§ What you have to do
With the pictures left out, restate exactly the part below that opens with the line containing "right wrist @" and closes with the line containing "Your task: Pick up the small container".

§ Information shown
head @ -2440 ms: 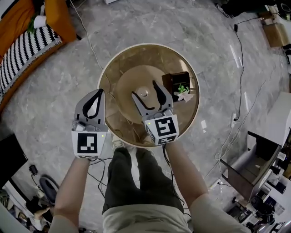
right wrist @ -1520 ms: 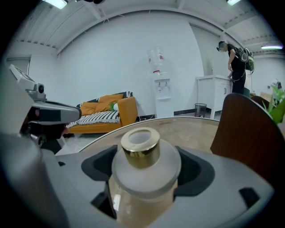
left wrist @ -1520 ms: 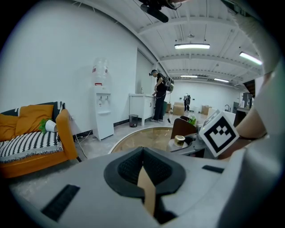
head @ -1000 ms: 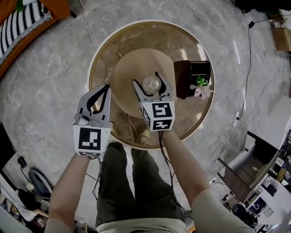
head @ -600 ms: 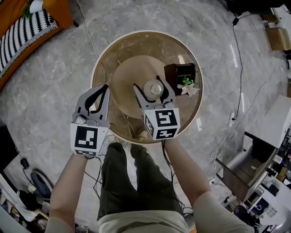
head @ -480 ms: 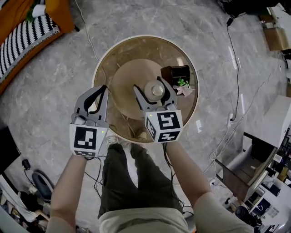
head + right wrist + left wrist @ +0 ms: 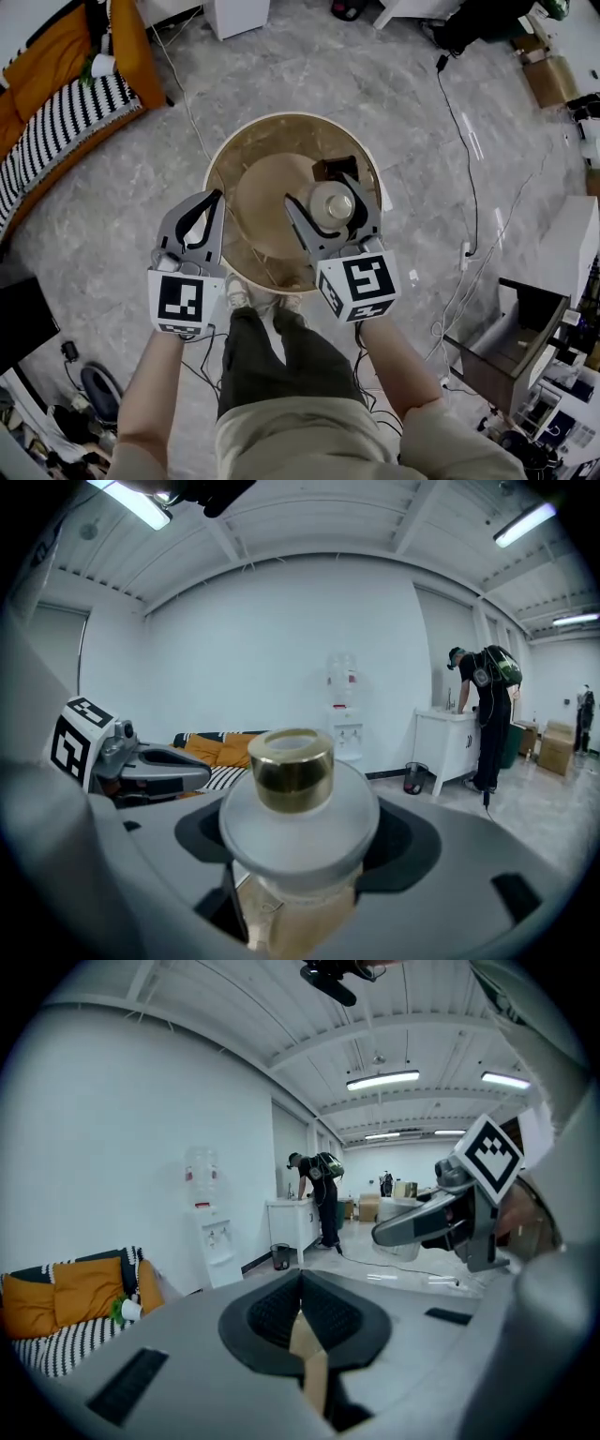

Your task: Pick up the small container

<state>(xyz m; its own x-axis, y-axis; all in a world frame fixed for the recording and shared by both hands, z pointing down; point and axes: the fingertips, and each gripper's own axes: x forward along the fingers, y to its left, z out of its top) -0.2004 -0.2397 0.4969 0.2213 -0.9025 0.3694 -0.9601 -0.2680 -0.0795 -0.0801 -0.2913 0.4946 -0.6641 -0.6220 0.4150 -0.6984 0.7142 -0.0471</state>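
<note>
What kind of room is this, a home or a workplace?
Probably a workplace, maybe a lab or office: ceiling strip lights, a water dispenser, and cables across the grey floor.

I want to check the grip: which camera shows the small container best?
The right gripper view: the small container fills its centre, held between the jaws. The head view shows it small, from above, in the right gripper. The left gripper view barely shows it.
</note>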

§ Answer area
right wrist @ -1520 ms: 
left wrist @ -1520 ms: 
head @ -1000 ms: 
head @ -600 ms: 
head @ -480 ms: 
head + right wrist + left wrist @ +0 ms: 

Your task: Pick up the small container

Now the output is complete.